Apr. 14th, 2019

psocoptera: ink drawing of celtic knot (Default)
I've been dragging my feet on trying to turn my feelings into actual words but the IIHF officiating fiasco this afternoon has reminded me that there will always be new competitive-sports developments to be pissed off about (FINLAND WAS ROBBED) and so I should probably get on with it before it's ancient news.

To sort of come at this backwards, the experience of baffled opposition to what I consider a nonsensical nomination has not been a lot of fun. Most of the discussion about it that I've seen - certainly all of the fannish glee - seems to assume that the only people who aren't happy about this are people who dislike or disapprove of fanfiction (or perhaps are cishet men who dislike that AO3 is mostly women/LGBTQ). Chuck Tingle wrote a story in which a dude is "belligerent with jealousy" until he "begins to see that his anger towards this handsome website might have more to do with his own shortcomings than anyone else's." Ha, ha. I'm not the only person with a foot in both worlds who's not thrilled about it (and boy do I appreciate that, thank you) but I have been feeling at a loss for how to talk about this in fannish space without just getting bogged down in "no look I'm not saying the AO3 isn't a shining beacon of awesomeness, but."

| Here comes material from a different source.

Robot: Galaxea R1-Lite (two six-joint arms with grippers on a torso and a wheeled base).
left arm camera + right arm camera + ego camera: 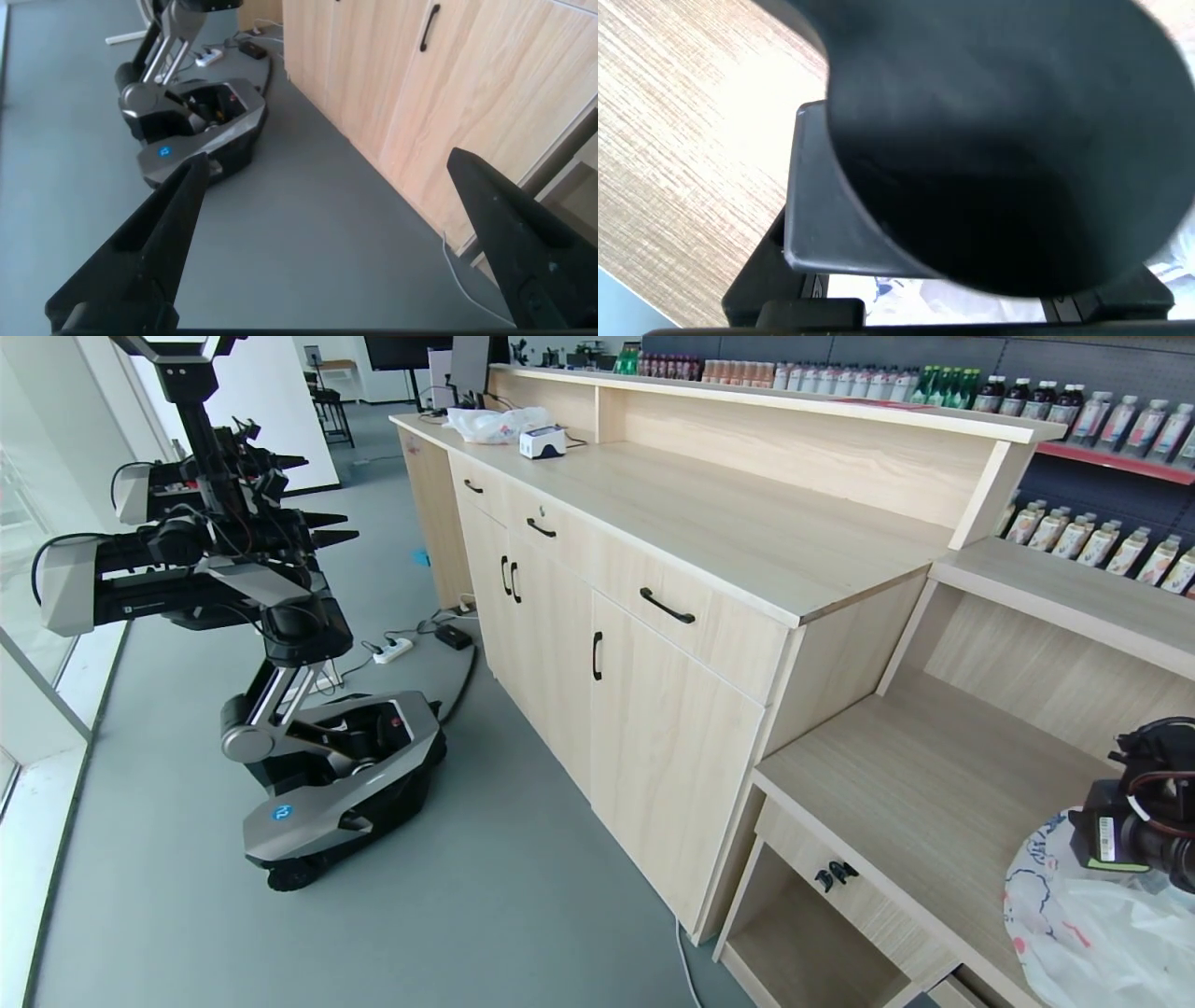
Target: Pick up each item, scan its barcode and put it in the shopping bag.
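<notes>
A white plastic shopping bag (1092,933) with a coloured print lies on the low wooden shelf (934,784) at the near right. My right arm (1144,826) hangs just above the bag. In the right wrist view a large dark rounded thing (999,140) sits close to the camera over a dark grey block (817,215), with wood and a strip of the bag (850,287) behind; I cannot make out what it is. My left gripper (327,163) is open, with nothing in it, above the grey floor beside the cabinet doors (448,84).
A second wheeled robot (280,616) stands on the floor to the left, with cables and a power strip (392,651) behind it. The long counter (728,523) carries a small white device (541,441) and a plastic bag (490,425) at its far end. Bottle shelves (1102,537) line the back right.
</notes>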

I've tried to reach out to a couple of people to see if someone would be willing to talk about the thinking behind nominating it as a Related Work specifically, but I've had no success engaging anyone about that. I feel like you could maybe make the case for fanzine, if you wanted to - fanzines have founders, volunteer labor, contributors, they're often ongoing projects, whereas works are usually something cohesive and finite - but I can only assume that this was considered and rejected for reasons that I can't independently come up with but might make sense if someone explained them. I did look in the WSFS constitution and as far as I can tell we don't ever actually *define* "work" so I will accept that if enough Hugo voters think something is a "work" then it technically is one, in the same way that if enough voters think something is science fiction or fantasy then it is, but I think that stretching the definition of work this way is unfortunate and incoherent.

Beyond that, though, I feel like it's a weird subjugation of fic-writing fandom to put one of our major organs up for a single award in a parallel fannish universe, and since most people don't seem to share that sense of inherent incongruity, I wrote a short fic about it, to try to translate it into a different frame of reference.

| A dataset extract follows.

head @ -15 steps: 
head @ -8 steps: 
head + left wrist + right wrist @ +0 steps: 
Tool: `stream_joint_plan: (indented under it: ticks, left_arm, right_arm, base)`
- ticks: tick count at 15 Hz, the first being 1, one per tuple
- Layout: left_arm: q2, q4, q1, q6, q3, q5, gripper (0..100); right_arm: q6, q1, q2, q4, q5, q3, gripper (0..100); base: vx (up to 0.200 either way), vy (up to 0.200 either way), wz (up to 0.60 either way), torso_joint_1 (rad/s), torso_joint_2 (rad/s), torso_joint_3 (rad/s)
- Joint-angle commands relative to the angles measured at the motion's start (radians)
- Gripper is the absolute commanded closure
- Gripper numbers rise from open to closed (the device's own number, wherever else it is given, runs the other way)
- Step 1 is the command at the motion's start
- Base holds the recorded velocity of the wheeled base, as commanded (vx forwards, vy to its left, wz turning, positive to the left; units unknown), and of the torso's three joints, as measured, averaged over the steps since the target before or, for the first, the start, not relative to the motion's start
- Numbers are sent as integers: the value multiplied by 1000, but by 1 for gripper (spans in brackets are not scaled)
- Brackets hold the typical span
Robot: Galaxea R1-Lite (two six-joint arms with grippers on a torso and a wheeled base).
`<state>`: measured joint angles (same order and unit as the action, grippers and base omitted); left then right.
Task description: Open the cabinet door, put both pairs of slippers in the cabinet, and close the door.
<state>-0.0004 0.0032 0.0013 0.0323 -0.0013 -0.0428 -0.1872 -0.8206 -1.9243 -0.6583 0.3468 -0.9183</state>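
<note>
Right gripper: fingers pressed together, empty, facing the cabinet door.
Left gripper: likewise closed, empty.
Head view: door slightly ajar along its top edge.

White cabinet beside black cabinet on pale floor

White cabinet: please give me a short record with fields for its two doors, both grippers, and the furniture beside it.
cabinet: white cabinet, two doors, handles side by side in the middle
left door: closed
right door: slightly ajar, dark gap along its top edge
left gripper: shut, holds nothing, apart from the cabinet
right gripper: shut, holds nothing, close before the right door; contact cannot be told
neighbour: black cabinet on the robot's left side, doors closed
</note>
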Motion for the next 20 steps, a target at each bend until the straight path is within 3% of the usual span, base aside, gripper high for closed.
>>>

Imagine that the Vulcans give out the Vulcan Design Awards every year for spacecraft designs. There's a starship category, a sub-warp category, an atmosphere-capable category, there's even a "related designs" category for things like space docks and space elevators. And one year, a while after first contact, we hear that Earth's aerospace industry has been nominated as a related design.

"Wait, what?"

"Yeah, isn't it so exciting? The Vulcans are recognizing all the amazing spaceship work that's been happening here on Earth! It's an incredible honor!"

"But... 'Earth's aerospace industry'. Like, the whole thing."

"Yeah! NASA, Zefram Cochrane, all the recent developments, there's been so much innovation, and dedication..."

"No kidding, we're talking about, uh, two hundred years? Three hundred? Doesn't that seem like... a lot?"

"Well, it's not like they're including thousands of years of boats and land vehicles and stuff."

"But isn't Vulcan kind of sparsely populated, compared with Earth? I would guess there are actually way more people working in Earth's aerospace industry than in Vulcan's."

"Hm, maybe... so what?"

"So... doesn't it seem weird to you that they're nominating Earth's entire aerospace industry for one award? What else is nominated?"

"Let's see, there's a shuttle bay on a Vulcan moon base, a warp core design, and a new airlock cycling protocol."

"So the judges are comparing everything humans build in space to a shuttle bay and some airlock code."

"Really elegant and efficient airlock code, actually. I think Ceres is already adopting it."

"... so Earth's entire aerospace industry might lose to airlock code."

"Well, sure, you know, lots of Vulcans are prejudiced against humans and all our touchy-feely emotions and stuff. But there are lots of pro-collaboration Vulcans too."

"So Earth's entire aerospace industry might win. And then we'd be, what. The best related design of 2118, and then next year there'd be a different shuttle bay and some different code up for it?"

"Sure, I guess. We can always decline if we keep getting nominated. You know, they checked with United Earth Star Command and they accepted the nomination. I guess they think it's pretty neat."

"Neat. Okay, I give up. I guess this is just how interplanetary diplomacy works! Let's start a move to nominate Vulcan's music industry for this year's World Music Grammy."

"What, all of it? The Grammys are for albums."

And, scene. I know this isn't an exact analogy... in the actual circumstances, lots of Vulcans are also Earthlings (and don't think I haven't been trying to figure out how we can possibly estimate that number... traditionally Vulcans do not let on that they spend their vacation time on Earth, it makes it tricky), but, like, the idea that we are two planets, both alike in dignity, if different in customs, and big, exciting, important things are going on all the time on both planets... I don't know, is this really how interplanetary diplomacy works?